Для ускорения долгого процесса дегенерации было задействовано все: от идеологии до медицины. Сама медицинская система, разработанная и запущенная после 1917 г., стала антирусской и античеловечной. Не хватит никакой книги, чтобы перечислить всех новых медиков, работавших «на благо и процветание здорового советского общества», и на чьи «самоотверженные» плечи легла вся тяжесть развития новой медицинской науки Страны Советов…
Однако и медицина будет бессильна, если расстановка сил в обществе останется прежней. Имею в виду роль, духовное и моральное предназначение женщины. Для того чтобы изменить любое общество, достаточно изменить сущность Женщины.
Итак, в первую очередь, надо было сломать внутреннюю сущность Женщины, сделать ее самкой, животным, безгласным, безвольным, ограниченным, униженным и уничтоженным деградирующим существом. Так что не зря по заданию I Интернационала Чернышевский писал свою, ставшую в СССР хрестоматийной, книгу «Что делать?». Не зря на этом поприще подвизались другие литераторы (некоторые даже неосознанно, главное ведь что: задать тему, раскрутить, сделать ее модной, как сказали бы сейчас); целенаправленно и жестко долбили нравственные устои общества революционерки.

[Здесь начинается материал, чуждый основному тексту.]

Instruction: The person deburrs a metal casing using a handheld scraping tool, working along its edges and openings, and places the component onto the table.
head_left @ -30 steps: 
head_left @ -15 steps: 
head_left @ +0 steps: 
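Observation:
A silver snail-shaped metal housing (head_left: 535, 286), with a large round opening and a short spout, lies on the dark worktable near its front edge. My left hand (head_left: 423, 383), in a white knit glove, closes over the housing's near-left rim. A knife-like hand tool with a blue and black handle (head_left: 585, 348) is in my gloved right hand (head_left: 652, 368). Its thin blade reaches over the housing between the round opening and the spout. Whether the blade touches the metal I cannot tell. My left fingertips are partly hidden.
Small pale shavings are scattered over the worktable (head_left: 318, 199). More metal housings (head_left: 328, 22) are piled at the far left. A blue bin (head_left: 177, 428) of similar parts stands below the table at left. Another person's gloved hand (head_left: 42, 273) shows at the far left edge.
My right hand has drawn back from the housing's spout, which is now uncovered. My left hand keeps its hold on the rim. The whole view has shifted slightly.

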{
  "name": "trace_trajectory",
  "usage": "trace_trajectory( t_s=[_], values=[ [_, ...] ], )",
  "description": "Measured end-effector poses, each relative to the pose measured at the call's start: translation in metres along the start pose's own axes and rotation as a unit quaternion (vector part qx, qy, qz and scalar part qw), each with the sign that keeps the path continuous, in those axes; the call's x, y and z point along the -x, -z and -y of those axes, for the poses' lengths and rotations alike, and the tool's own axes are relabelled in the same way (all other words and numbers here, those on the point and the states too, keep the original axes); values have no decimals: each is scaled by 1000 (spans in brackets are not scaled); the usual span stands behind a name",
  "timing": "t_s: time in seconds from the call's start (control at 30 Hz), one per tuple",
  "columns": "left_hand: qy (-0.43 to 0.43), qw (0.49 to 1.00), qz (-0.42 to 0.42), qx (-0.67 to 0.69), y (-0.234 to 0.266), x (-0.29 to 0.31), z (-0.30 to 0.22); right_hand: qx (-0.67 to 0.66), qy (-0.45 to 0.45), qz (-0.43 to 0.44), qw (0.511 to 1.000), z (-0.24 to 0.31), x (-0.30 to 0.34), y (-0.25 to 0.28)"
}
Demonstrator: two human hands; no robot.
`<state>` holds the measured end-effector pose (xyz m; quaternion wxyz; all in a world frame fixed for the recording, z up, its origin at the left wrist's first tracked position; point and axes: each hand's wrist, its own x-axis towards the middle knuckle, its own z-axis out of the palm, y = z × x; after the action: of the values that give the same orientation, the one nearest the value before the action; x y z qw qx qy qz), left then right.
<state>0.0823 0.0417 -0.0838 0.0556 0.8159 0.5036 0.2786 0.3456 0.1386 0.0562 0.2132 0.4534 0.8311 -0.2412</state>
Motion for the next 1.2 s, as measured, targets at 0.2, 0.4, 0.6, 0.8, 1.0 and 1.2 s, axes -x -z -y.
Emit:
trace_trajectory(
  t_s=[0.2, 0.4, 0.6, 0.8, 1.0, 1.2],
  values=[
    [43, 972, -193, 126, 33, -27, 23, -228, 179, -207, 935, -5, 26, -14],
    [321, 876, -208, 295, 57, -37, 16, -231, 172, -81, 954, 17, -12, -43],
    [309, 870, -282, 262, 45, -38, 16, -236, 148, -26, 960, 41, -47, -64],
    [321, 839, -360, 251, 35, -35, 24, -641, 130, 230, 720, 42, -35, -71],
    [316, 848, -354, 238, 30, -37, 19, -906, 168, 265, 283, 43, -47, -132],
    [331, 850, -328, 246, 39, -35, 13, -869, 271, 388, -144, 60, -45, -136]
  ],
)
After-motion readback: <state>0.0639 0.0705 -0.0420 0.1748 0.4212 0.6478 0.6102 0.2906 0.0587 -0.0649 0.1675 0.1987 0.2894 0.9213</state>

Как сложно поначалу было заставить русскую женщину уразуметь, поверить, что она… несвободна. Что она должна изменить СВОЕ место в обществе, стать наравне с мужчиной во всех делах и начинаниях. Что она должна работать наравне с ним, в том числе и физически.

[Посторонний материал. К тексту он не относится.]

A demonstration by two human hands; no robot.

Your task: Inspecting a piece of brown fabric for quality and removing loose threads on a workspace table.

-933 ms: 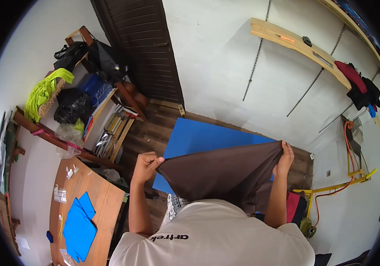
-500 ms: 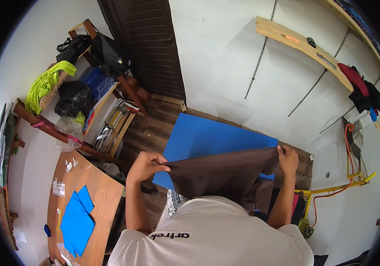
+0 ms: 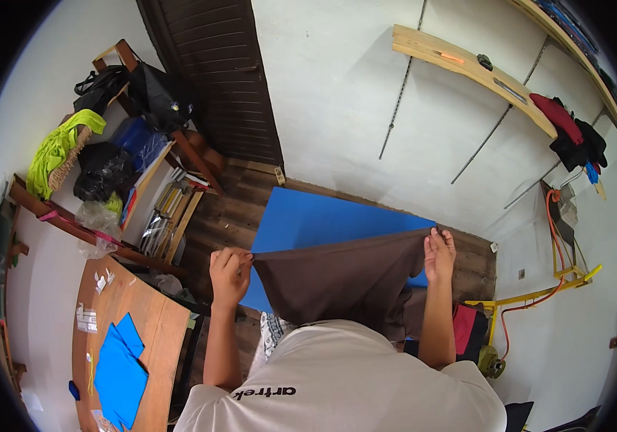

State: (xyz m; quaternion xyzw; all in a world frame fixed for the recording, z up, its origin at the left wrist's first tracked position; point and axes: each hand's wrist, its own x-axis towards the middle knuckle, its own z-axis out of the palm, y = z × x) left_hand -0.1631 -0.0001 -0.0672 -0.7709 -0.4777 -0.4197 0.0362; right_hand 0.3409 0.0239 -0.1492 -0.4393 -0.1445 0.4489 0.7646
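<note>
Up in front of the person's chest, a brown cloth (image 3: 344, 277) is stretched taut between both hands. Left hand (image 3: 229, 272) is curled into a closed fist, gripping one top corner. Right hand (image 3: 439, 253) pinches the other corner, fingers straight and pressed together. Below the cloth lies a blue mat (image 3: 308, 223) on the wooden floor (image 3: 233, 209); a wooden bench (image 3: 157, 331) stands to the left.

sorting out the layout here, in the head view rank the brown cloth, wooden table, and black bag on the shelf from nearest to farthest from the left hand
1. brown cloth: pinched in the left hand.
2. wooden table: just below-left of it.
3. black bag: up-left on the shelf, farthest.
</note>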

Для того чтобы корректировать планы, скажем так, наступления на психику женщин, разрушения нравственных устоев, большевики не единожды (то за границей, а то даже в России) собирают провокационные съезды, конференции, пишут брошюры, переводят книги определенного направления. К примеру, не успела в Германии в 1911 г. выйти книга Греты Мейзель-Хесс «Die Sexuelle Krise», как Александра Коллонтай тут же пишет статью «Любовь и новая мораль» по мотивам этой книжки. Она информирует русского читателя, что Мейзель оказала великую заслугу современному им обществу, посмев «со спокойным бесстрашием крикнуть обществу, что… современная половая мораль — пустая фикция»; пустая фикция, как ее хотели видеть революционерки. Мейзель, как и Коллонтай, заботило, что «открытую смену любовных союзов современное общество… готово видеть как величайшее для себя оскорбление»; что «пробные ночи» обязательно должны стать нормой в обществе будущего, «иметь право гражданства»; что «современная форма легального брака беднит душу»!!! Выход же, по словам А. Коллонтай, «возможен лишь при условии коренного перевоспитания психики», при условии изменения всех социальных основ, на которых держатся моральные представления человечества. Идеал, — «последовательная моногамия», т. е. неизбежная смена партнеров! Вот что закладывали в психику русских женщин новые нерусские «подруги». «Пусть не скоро станут эти женщины явлением обычным…дорога найдена, вдали заманчиво светлеет широко раскрытая заповедная дверь…» (См. А. Коллонтай. Любовь и новая мораль. / Сб. «Философия любви». М., 1990, ч. 2, сс. 323–334).